Kali ini Zen mengantar Daisy ke rumahnya. Ia sedang tidak bisa memantau Daisy di apartemennya karena Zen harus mengurus sesuatu yang lebih mendesak dan membahayakan. Zen pun menitipkan Daisy pada Weiske dan meninggalkan Daisy setelahnya.

Saat sampai kantor, kehadiran Zen sudah ditunggu Kanya. Wanita yang kini menjadi mantan kekasihnya sekaligus Ibu dari darah dagingnya kini tengah menunggu Zen bersama seorang laki-laki yang duduk di sisinya.

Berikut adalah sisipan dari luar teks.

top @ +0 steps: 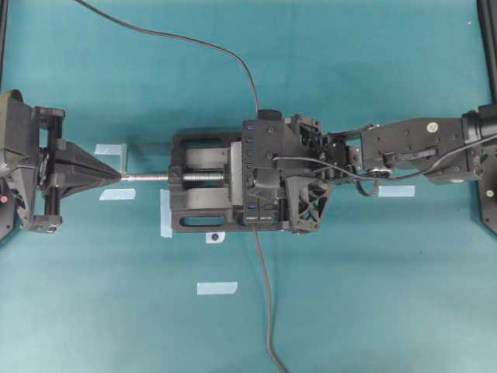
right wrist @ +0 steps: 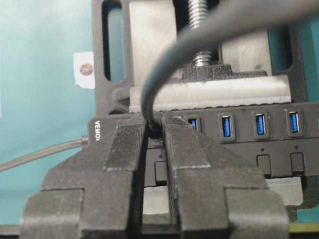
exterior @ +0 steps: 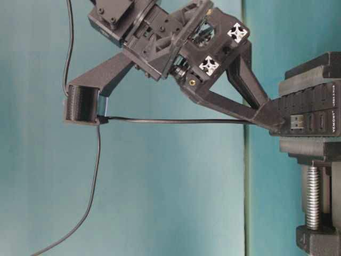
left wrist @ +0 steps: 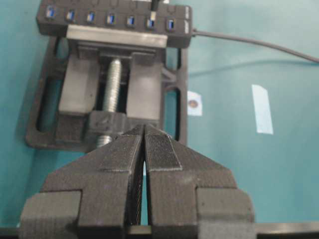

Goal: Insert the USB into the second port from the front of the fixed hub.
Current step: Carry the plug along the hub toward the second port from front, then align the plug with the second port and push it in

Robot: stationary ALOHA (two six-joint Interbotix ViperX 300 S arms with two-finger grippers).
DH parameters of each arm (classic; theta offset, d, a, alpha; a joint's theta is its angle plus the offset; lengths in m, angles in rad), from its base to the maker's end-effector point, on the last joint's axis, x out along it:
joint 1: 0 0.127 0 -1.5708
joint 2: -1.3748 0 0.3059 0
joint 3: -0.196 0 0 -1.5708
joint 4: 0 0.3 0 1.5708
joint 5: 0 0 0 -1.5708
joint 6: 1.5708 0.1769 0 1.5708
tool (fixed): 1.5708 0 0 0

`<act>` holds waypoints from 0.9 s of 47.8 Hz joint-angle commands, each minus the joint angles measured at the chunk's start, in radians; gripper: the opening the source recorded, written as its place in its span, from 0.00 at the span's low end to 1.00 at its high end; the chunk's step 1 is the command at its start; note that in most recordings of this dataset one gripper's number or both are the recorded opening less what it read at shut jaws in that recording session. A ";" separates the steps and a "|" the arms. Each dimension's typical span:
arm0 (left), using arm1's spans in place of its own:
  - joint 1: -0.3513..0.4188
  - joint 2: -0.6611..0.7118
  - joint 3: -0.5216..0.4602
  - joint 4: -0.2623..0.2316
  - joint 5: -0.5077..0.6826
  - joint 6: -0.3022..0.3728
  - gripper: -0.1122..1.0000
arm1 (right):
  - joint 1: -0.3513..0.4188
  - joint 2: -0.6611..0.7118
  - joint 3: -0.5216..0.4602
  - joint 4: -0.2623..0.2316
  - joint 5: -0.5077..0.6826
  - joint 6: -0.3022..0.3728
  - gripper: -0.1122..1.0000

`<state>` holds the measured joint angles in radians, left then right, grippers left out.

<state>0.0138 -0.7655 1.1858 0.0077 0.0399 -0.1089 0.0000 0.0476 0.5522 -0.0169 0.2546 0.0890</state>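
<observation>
**Op A:** I have the right gripper [right wrist: 155, 130] down on the fixed hub [right wrist: 279, 144], the long narrow black strip with its row of blue slots. On my right wrist view the two ribbed black fingers [right wrist: 124, 149] are pinched onto the USB [right wrist: 155, 130], the small black plug, with its thin black cable [right wrist: 199, 35] arching up out of the gap between them. So the claw is narrow and it holds the plug.

**Op B:** Where does the plug sit along the row?

**Op A:** At the labelled end of the hub. In the left wrist view a short black and silver piece [left wrist: 152, 17] stands up at the second port [left wrist: 150, 23], second blue slot counting from the end where the thick dark-grey lead [left wrist: 249, 42] leaves. I cannot tell how deep it has gone in; the fingers hide the contact from the right wrist.

**Op B:** And the hub itself?

**Op A:** Clamped in the bulky black vise [top: 198, 183] with the silver screw [top: 147, 177], on the teal table [top: 373, 295]. From table level I see one finger tip [exterior: 269, 118] touching the hub's edge [exterior: 314, 109] and the thin cable running level away from it.

**Op B:** Left arm?

**Op A:** The left gripper [left wrist: 144, 144] hangs well apart from the hub, just off the end of the vise screw. Its ribbed pads [left wrist: 162, 152] are pressed together with nothing between them. Pale tape strips [top: 217, 287] lie on the cloth.
</observation>
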 commanded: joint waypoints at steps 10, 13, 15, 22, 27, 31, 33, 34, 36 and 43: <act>0.002 0.002 -0.026 0.002 -0.008 -0.002 0.10 | 0.003 -0.009 -0.012 0.002 -0.008 0.009 0.15; 0.002 0.002 -0.026 0.002 -0.008 -0.002 0.10 | 0.003 -0.009 -0.011 0.002 -0.008 0.009 0.15; 0.002 0.002 -0.026 0.002 -0.009 -0.002 0.10 | 0.002 -0.008 -0.011 0.002 -0.008 0.009 0.15; 0.000 0.002 -0.026 0.002 -0.009 -0.002 0.10 | -0.002 -0.008 -0.011 0.002 -0.008 0.009 0.15; 0.002 0.002 -0.028 0.002 -0.009 -0.002 0.10 | -0.003 -0.008 -0.011 0.002 -0.008 0.008 0.15; 0.002 0.002 -0.026 0.002 -0.009 -0.002 0.10 | -0.003 -0.006 -0.011 0.002 -0.008 0.008 0.15; 0.002 0.002 -0.026 0.002 -0.009 -0.002 0.10 | -0.005 -0.005 -0.011 0.002 -0.011 0.008 0.15; 0.000 0.002 -0.026 0.002 -0.008 -0.002 0.10 | -0.003 -0.003 -0.011 0.002 -0.012 0.008 0.15; 0.002 0.002 -0.026 0.002 -0.009 -0.002 0.10 | -0.003 -0.002 -0.011 0.002 -0.017 0.008 0.15; 0.000 0.002 -0.025 0.002 -0.008 -0.002 0.10 | -0.003 0.008 -0.009 0.002 -0.043 0.009 0.15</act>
<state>0.0138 -0.7655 1.1858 0.0077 0.0399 -0.1089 -0.0031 0.0660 0.5507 -0.0169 0.2332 0.0890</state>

"Ada apa, Kanya?" tanya Zen kemudian.

"Kamu telat sepuluh menit, Zen," ujar Kanya.

"Langsung pada topik aja."

Kanya melirik laki-laki di sisinya. Mengangguk dan keduanya saling berpegang tangan. Zen yang menatap itu mulai paham apa yang akan dibicarakan Kanya setelah ini.

"Kenalkan, ini Roy, pacarku," ujar Kanya mengenalkan. Zen mengangguk dan tak ingin berjabat tangan dengan Roy. Ia lebih memilih dinilai sombong dari pada bermurah hati dan disalahgunakan.

Diperhatikannya wajaha Kanya sedetail mungkin. Wajah mungil, cantik dan keras kepala yang dulunya membuat Zen jatuh cinta dan membuatnya hamil, namun tidak ingin dinikahkan, kini Zen sudah paham bahwa Kanya akan memberitakan bahwa ia dan Roy akan menikah.

"Sebenarnya aku nggak tahu apakah harus mengabarkan berita ini denganmu atau nggak, Zen," ujar Kanya seolah mengulur waktu.

"Katakan aja. Lagian di antara kita nggak ada apa-apa, Kanya."

Seolah sudah tahu, Kanya pun menelan salivanya susah payah. Zen bahkan baru sekalu ini melihat bagaimana Kanya seakan takut memberitahu Zen. Padahal beberapa hari lalu, ia datang dengan wajah liciknya untuk meminta uang pada Zen.

"Aku dan Roy..." ucapannya menggantung, membuat Zen tak tahan menunggu, hingga Zen akhirnya yang melanjutkan ucapan Kanya dan mengangguk-angguk.

"Akan menikah? Begitu, bukan? Oke. Clear!"